Cela signifie probablement aussi que les bénédictions “sous le manteau” par des prêtres plus ou moins militants continuent, et devant le flou tant du texte que de son application, le système D continue, en évitant surtout de mettre au courant les autorités ecclésiastiques – le principal objectif de Fiducia Supplicans est donc raté.
Des prêtres seuls, confus et perdus, des “chrétiens homosexuels” dont la situation a empiré : échec total ?
Surtout, le malaise créé par Fiducia Supplicans perdure sur le long terme, tant pour les évêques et les prêtres censés appliquer – mais quoi au juste, que pour les fidèles qui pourraient demander à en bénéficier : “devant ce « flou », des prêtres ont aussi pu « se sentir très seuls et démunis » face aux demandes d’accompagnement pastoral, abonde Mgr Jean-Luc Brunin, évêque du Havre (Seine-Maritime), qui a lancé en janvier une vaste réflexion dans son diocèse pour sortir d’une « pastorale de guichet, à coup de “permis-défendu” ». Certains prêtres évoquent aussi un malaise et, interrogés, préfèrent botter en touche, partagés entre le désir de mieux accueillir les personnes homosexuelles dans l’Église et la crainte de remettre en question la doctrine catholique du mariage.

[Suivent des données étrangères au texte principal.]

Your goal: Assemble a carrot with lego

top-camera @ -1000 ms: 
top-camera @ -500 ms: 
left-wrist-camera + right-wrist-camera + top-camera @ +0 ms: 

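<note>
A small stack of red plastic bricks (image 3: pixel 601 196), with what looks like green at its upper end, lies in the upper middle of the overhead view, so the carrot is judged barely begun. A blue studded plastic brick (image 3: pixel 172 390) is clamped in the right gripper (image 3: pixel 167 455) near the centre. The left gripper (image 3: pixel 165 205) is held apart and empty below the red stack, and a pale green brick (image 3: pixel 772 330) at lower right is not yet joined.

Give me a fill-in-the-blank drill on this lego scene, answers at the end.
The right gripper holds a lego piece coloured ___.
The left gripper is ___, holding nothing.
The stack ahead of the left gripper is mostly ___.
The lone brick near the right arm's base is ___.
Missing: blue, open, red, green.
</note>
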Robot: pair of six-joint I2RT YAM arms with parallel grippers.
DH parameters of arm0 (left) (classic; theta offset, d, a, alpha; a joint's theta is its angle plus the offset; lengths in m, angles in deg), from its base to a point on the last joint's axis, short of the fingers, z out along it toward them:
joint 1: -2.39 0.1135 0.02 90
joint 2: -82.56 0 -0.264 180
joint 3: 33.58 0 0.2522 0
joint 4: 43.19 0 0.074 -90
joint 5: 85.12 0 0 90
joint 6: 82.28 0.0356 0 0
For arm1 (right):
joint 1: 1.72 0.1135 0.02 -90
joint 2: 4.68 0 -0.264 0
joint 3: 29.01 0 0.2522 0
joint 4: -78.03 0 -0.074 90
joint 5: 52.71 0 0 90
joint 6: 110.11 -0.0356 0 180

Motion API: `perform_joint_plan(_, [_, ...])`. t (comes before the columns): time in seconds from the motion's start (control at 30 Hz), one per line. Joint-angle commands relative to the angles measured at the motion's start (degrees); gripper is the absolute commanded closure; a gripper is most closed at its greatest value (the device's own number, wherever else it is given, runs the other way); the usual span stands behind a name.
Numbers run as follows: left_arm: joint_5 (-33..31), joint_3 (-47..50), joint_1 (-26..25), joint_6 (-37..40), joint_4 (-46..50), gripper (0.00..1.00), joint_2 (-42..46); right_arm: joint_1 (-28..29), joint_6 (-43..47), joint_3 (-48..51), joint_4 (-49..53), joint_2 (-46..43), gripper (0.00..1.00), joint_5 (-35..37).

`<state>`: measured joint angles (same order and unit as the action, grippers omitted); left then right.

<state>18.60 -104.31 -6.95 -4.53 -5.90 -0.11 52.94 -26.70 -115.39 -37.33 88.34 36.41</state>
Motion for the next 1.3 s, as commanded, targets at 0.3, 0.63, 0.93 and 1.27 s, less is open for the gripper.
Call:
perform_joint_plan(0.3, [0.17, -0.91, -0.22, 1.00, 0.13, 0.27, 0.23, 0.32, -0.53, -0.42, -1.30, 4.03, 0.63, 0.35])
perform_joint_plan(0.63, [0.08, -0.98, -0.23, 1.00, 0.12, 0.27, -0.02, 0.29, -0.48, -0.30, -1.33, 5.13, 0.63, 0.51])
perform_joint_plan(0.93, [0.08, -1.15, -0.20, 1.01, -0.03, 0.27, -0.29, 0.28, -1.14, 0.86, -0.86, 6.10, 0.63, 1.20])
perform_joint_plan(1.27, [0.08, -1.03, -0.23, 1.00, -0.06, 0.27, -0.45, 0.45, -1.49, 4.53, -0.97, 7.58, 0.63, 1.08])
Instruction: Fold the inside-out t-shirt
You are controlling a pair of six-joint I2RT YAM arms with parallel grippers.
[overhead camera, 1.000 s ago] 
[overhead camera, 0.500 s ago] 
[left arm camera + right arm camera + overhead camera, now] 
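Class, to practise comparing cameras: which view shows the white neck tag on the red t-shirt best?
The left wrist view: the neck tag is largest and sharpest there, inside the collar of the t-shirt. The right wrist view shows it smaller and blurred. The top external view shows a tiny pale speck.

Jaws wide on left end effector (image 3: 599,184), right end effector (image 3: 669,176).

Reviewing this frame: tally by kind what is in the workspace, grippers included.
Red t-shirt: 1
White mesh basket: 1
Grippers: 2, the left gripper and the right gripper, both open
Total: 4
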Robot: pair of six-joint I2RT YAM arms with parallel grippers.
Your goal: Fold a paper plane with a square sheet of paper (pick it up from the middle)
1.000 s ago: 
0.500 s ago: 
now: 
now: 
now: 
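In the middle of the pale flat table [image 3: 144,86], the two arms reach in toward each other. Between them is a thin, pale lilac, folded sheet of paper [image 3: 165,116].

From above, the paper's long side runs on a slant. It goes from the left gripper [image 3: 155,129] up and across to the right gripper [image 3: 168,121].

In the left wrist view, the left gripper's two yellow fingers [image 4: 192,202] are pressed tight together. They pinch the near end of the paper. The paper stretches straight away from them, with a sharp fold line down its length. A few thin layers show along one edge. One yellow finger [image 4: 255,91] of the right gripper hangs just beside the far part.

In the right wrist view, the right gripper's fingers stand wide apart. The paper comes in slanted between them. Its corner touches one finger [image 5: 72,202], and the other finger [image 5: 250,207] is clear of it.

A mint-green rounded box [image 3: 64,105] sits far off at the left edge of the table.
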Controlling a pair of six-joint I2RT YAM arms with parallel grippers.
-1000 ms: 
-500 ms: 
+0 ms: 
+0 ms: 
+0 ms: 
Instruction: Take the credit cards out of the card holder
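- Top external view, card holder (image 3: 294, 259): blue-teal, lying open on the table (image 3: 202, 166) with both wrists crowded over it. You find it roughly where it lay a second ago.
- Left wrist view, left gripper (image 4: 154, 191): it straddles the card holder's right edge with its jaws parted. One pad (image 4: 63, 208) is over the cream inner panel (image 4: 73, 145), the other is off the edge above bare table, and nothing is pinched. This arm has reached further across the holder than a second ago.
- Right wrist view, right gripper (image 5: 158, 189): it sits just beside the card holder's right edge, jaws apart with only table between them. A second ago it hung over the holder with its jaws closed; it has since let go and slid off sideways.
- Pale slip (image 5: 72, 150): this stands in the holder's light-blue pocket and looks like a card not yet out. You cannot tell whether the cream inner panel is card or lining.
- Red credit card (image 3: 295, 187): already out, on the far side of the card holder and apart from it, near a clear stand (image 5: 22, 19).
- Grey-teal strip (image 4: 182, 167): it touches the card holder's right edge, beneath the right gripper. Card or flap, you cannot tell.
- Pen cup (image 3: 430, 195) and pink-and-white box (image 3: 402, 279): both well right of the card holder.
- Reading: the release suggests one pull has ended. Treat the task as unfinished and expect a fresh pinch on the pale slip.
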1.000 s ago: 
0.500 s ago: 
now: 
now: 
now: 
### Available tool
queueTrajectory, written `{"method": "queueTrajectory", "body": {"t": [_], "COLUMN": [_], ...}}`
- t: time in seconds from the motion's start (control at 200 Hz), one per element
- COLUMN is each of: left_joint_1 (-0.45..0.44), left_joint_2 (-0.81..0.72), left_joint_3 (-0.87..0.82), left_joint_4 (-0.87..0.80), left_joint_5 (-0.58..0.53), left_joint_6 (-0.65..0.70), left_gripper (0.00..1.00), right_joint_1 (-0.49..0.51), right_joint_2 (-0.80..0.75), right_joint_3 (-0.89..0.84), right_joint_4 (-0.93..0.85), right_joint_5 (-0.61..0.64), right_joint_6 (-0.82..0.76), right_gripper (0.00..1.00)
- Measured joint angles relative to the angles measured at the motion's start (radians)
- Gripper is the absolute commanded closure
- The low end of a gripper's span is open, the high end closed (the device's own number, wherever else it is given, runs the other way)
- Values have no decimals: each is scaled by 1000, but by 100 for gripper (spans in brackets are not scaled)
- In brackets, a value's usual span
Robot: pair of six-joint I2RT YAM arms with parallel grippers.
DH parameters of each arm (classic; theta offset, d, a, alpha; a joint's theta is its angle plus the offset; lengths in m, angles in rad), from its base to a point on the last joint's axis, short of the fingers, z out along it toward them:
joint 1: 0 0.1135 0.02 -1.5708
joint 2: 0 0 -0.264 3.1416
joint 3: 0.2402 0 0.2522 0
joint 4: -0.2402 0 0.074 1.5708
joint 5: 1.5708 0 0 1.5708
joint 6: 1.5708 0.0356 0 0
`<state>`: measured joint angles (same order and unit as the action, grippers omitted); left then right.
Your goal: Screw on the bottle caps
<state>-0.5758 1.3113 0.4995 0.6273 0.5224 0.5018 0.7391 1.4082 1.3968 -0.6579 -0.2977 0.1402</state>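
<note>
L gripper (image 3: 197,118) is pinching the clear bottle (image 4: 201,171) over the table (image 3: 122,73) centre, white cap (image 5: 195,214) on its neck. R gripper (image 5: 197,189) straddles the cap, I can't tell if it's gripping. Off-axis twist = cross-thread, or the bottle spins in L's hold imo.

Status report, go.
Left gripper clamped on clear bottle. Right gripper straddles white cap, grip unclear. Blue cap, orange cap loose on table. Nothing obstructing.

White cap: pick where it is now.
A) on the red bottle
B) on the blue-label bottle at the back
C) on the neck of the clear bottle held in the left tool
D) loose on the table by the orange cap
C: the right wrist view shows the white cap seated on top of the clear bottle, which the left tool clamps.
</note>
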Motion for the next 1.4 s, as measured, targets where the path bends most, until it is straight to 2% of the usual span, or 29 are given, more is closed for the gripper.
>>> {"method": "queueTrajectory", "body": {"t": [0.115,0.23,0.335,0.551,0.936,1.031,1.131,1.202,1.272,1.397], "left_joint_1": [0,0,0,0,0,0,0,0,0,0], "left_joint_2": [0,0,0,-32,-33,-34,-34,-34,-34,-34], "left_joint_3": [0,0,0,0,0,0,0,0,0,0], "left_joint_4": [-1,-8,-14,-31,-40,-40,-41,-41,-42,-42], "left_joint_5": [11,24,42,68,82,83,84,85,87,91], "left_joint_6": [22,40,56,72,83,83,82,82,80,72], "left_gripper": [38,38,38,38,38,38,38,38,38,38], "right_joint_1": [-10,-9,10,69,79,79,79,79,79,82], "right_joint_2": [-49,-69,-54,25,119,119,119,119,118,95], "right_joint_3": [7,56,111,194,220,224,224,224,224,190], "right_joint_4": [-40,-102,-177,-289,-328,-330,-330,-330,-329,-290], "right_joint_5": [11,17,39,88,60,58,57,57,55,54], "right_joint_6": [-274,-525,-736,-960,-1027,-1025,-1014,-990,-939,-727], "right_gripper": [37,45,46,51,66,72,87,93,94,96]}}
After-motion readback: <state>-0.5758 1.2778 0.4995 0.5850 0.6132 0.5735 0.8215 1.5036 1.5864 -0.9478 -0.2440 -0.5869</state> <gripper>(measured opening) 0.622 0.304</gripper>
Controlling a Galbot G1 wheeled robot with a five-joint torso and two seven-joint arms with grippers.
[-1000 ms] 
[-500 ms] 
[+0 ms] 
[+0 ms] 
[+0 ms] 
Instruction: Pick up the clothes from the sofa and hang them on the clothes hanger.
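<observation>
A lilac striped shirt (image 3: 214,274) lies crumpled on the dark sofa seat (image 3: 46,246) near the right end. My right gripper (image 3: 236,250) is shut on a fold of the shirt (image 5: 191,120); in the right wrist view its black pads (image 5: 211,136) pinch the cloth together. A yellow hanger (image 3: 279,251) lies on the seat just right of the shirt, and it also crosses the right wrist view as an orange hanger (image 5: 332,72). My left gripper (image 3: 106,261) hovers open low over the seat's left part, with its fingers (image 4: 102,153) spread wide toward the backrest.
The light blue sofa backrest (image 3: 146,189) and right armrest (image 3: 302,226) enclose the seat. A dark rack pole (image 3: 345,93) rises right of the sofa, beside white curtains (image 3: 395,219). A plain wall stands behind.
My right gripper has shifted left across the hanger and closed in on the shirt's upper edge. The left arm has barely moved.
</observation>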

« Fiducia supplicans a été un catalyseur de réveil de l’homophobie, et la situation est presque pire un an après qu’avant », avance Ulysse, 31 ans, qui s’apprête malgré tout à recevoir une bénédiction au printemps. « Prudent alors qu’il n’entérinait aucune avancée doctrinale, ce texte a déclenché des réactions hostiles. Ces débats ont été très violents pour les chrétiens homosexuels », appuie Claire Bévierre, cofondatrice de l’association Reconnaissance, rassemblant des parents de personnes homosexuelles en France“.
Les constats qui jadis s’imposaient devant les aléas des textes législatifs compliqués et inapplicables en France semblent aussi s’imposer pour Fiducia Supplicans : issu d’une idée consternante et mal calibré, Fiducia Supplicans a semé le chaos lors de sa réception par les évêques et les fidèles, a été appliqué en catimini n’importe comment, et a eu des effets à la fois catastrophiques – en brouillant le discours de l’Eglise sur la famille, le mariage et les LGBT – et nuls, voire contreproductifs. Au bout du chemin, la confusion, l’échec, et l’aggravation de la situation de la déchristianisation déjà largement engagée en Europe et sur le continent américain où étaient les rares évêques favorables à Fiducia Supplicans, ainsi que des divisions entre catholiques.